La distribuidora de energía eléctrica confirmó que los incrementos que impactan en las facturas de julio y agosto alcanzan al 38% en usuarios residenciales y al 44% en comercios. Detrás del argumento de los “desfasajes normativos”, la empresa atribuye los montos finales a la quita de subsidios nacionales, mientras deja la puerta abierta a un nuevo ajuste tarifario.
Las facturas de luz volvieron a generar indignación entre los usuarios tucumanos. En un contexto económico complejo para los bolsillos de las familias y la rentabilidad de las pymes locales, la Empresa Distribuidora de Energía de Tucumán (EDET) confirmó incrementos acumulados que impactan de lleno en las boletas emitidas a partir de mediados de julio.
Según declaraciones del vocero de la compañía, Guillermo Autino, las subas promedio se ubican en un 38% para los usuarios residenciales y ascienden hasta un 44% para el sector comercial. La explicación corporativa sostiene que el golpe actual no responde a una medida reciente, sino al traslado diferido de las resoluciones tarifarias aprobadas en abril y mayo, cuyo impacto tarda en materializarse en las lecturas domiciliarias debido a los tiempos de facturación.
Desfasaje de facturación y el rol del ERSEPT ante posibles nuevos aumentos
Desde la distribuidora sostienen que los montos vigentes combinan la actualización del Valor Agregado de Distribución (VAD) —obtenido a través de la Revisión Tarifaria Integral (RTI)— con el incremento del precio mayorista de la energía fijado por la Secretaría de Energía de la Nación.
Sin embargo, el panorama tarifario dista de estar estabilizado. Al ser consultado sobre la posibilidad de futuros retocados en las facturas, Autino evitó dar precisiones sobre los pasos de la administración central, pero dejó la puerta abierta a nuevas subas. El vocero aclaró que cualquier variación en el precio de la energía determinado por la Nación requiere para su aplicación local una resolución del Ente Único Regulador de Servicios Públicos de Tucumán (ERSEPT), organismo que debe validar los cuadros para que se trasladen a la tarifa final.
Esta dependencia administrativa abre un interrogante central para los usuarios: la inminencia de nuevos cuadros tarifarios supeditados a la firma del ente regulador provincial, en un circuito donde los aumentos terminan trasladándose de forma diferida pero sistemática.

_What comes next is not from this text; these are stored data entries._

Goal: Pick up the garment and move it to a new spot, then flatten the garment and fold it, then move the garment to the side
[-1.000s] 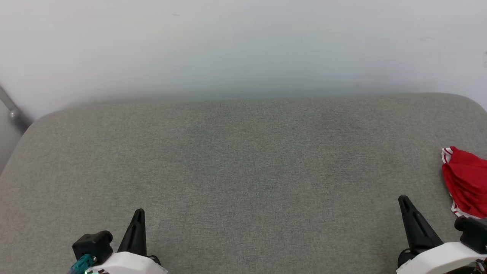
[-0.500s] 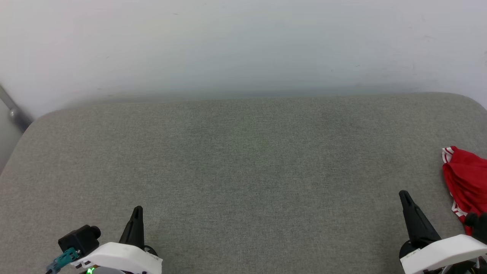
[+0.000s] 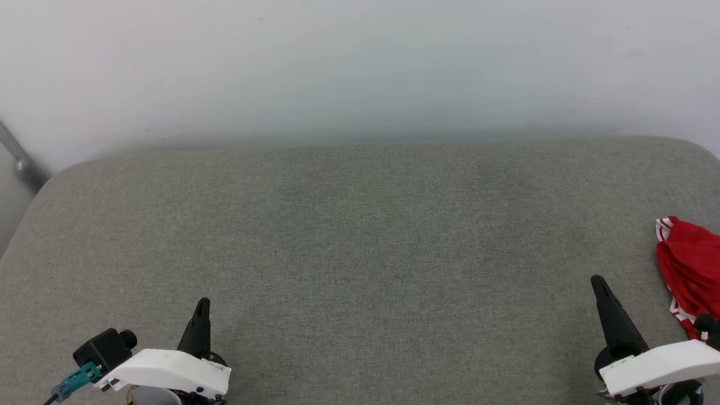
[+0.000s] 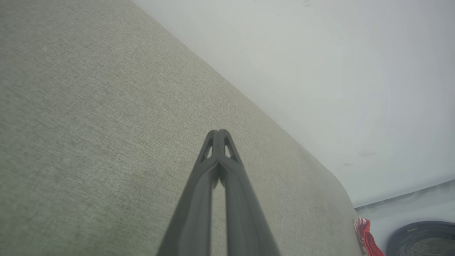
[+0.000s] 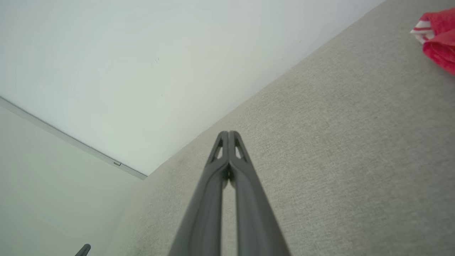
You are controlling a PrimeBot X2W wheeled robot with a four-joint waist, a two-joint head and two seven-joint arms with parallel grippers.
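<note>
The garment (image 3: pixel 691 269), a crumpled red cloth with red-and-white striped trim, lies at the far right edge of the grey padded surface (image 3: pixel 360 236), partly cut off by the head view's border. It shows as a red bunch in the right wrist view (image 5: pixel 439 35) and as a small red bit in the left wrist view (image 4: pixel 366 237). My right gripper (image 3: pixel 598 283) is shut and empty, just left of the garment and apart from it; its tips meet in the right wrist view (image 5: pixel 228 134). At the lower left my left gripper (image 3: pixel 202 306) is shut with nothing in it, its tips together (image 4: pixel 219 132).
A pale wall (image 3: pixel 360 67) rises right behind the padded surface. A grey metal bar (image 3: pixel 22 163) runs at the far left edge. A dark round object (image 4: pixel 423 238) sits beyond the surface's end in the left wrist view.
Both grippers have crept forward a little and their wrists have turned, the white housings showing more from the side. The garment has stayed in place.
</note>
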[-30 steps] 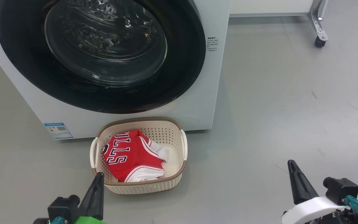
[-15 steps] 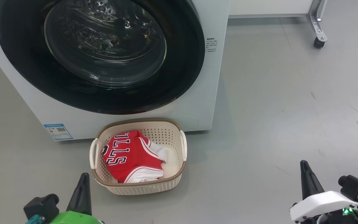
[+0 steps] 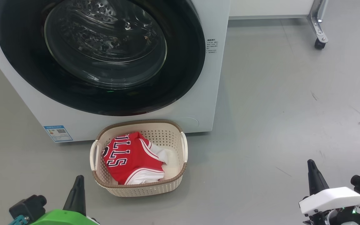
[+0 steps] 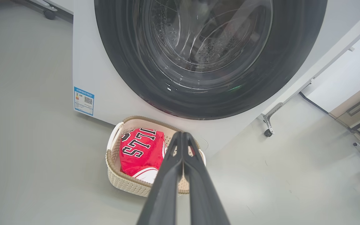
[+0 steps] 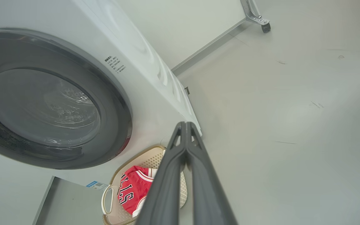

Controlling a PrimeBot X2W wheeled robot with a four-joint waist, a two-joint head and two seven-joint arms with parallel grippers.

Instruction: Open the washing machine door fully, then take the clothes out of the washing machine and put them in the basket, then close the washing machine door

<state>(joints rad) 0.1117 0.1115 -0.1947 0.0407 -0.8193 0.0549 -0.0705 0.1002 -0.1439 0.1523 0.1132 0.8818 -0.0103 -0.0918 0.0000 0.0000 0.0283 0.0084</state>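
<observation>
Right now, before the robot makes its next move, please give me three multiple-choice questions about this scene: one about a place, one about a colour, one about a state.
1. Where do the red clothes lie?
A. in the basket
B. inside the drum
C. on the floor

2. What colour is the basket's rim?
A. blue
B. brown
C. black

3. How is the washing machine door?
A. fully open
B. half open
C. shut

Answers: 1 A, they sit inside the basket's walls; 2 B, a brown woven-look band runs round its top; 3 C, it lies flush on the front of the washing machine.
</observation>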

Quita de subsidios y recorte de topes: la combinación que multiplica la tarifa
Más allá del aumento del costo por kilovatio, uno de los factores que explica la magnitud de los montos finales es la reestructuración del esquema de subsidios implementado por la Nación, un punto en el que se cruzan el menor respaldo estatal con la facturación a precio pleno de EDET.
- Reducción del tope subsidiado: Meses atrás, las categorías residenciales con subsidio contaban con bloques de consumo bonificado de entre 300 y 350 kWh mensuales. Con la nueva normativa, ese límite descendió a 150 kWh mensuales para determinados períodos del año.
- Impacto del excedente: Todo consumo que supere la valla de los 150 kWh se cobra al valor pleno del mercado, lo que genera saltos exponenciales en el total a pagar incluso ante variaciones menores en el uso de electrodomésticos.
- Efecto acumulado: La quita de subsidios combinada con la actualización del VAD hace que las boletas correspondientes a julio y agosto registren los picos de facturación más altos en lo que va del año.
Así, la distribuidora descarga la responsabilidad del impacto en la combinación del ajuste nacional y las resoluciones del ERSEPT, mientras el usuario tucumano enfrenta boletas con montos récord en medio de un servicio cuyo nivel de prestación permanece bajo la constante mirada crítica de la comunidad.